• [Instructions to follow]: Look through the entries that follow and count the lines with the word "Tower". The reply is that number alone.

• [Study material]:
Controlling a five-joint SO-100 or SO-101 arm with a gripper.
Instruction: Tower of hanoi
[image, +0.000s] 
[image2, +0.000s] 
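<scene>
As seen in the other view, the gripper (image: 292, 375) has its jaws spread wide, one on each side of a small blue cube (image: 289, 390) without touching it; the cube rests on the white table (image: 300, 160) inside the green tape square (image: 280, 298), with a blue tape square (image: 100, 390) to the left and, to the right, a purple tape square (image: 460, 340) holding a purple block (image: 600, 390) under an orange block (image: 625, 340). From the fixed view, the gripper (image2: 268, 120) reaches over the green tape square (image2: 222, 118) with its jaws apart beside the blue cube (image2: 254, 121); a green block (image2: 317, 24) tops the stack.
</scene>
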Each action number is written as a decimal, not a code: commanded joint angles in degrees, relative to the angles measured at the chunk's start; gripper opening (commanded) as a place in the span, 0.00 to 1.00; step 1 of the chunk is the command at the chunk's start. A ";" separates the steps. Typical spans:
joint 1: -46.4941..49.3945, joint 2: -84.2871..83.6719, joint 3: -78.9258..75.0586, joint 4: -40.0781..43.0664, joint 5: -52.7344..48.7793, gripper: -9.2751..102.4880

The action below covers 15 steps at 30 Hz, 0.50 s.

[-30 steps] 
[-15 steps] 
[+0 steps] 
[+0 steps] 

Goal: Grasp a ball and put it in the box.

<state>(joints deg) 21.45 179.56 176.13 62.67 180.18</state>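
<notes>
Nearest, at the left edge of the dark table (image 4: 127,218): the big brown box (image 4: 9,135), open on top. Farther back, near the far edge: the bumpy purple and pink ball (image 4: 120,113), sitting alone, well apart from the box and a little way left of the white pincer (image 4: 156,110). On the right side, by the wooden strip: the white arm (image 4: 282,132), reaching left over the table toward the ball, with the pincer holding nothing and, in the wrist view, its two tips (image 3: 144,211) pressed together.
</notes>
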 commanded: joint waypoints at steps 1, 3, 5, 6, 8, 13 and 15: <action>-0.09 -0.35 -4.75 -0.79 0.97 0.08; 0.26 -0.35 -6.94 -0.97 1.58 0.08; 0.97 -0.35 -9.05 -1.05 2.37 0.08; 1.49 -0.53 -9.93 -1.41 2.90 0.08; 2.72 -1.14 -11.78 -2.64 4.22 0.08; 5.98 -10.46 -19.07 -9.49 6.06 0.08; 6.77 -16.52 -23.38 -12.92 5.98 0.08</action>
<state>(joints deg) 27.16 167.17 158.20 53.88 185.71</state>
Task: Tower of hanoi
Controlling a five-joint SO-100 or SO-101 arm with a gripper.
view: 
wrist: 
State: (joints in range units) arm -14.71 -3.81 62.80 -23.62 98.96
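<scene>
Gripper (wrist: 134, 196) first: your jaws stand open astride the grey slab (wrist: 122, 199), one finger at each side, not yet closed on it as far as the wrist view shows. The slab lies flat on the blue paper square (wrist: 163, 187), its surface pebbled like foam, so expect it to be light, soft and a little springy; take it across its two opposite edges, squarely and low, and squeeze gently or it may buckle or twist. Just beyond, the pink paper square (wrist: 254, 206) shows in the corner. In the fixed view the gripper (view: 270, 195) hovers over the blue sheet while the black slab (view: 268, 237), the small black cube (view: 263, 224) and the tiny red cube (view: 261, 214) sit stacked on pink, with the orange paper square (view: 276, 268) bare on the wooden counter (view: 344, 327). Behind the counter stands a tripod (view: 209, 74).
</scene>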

• [Output for this task]: 2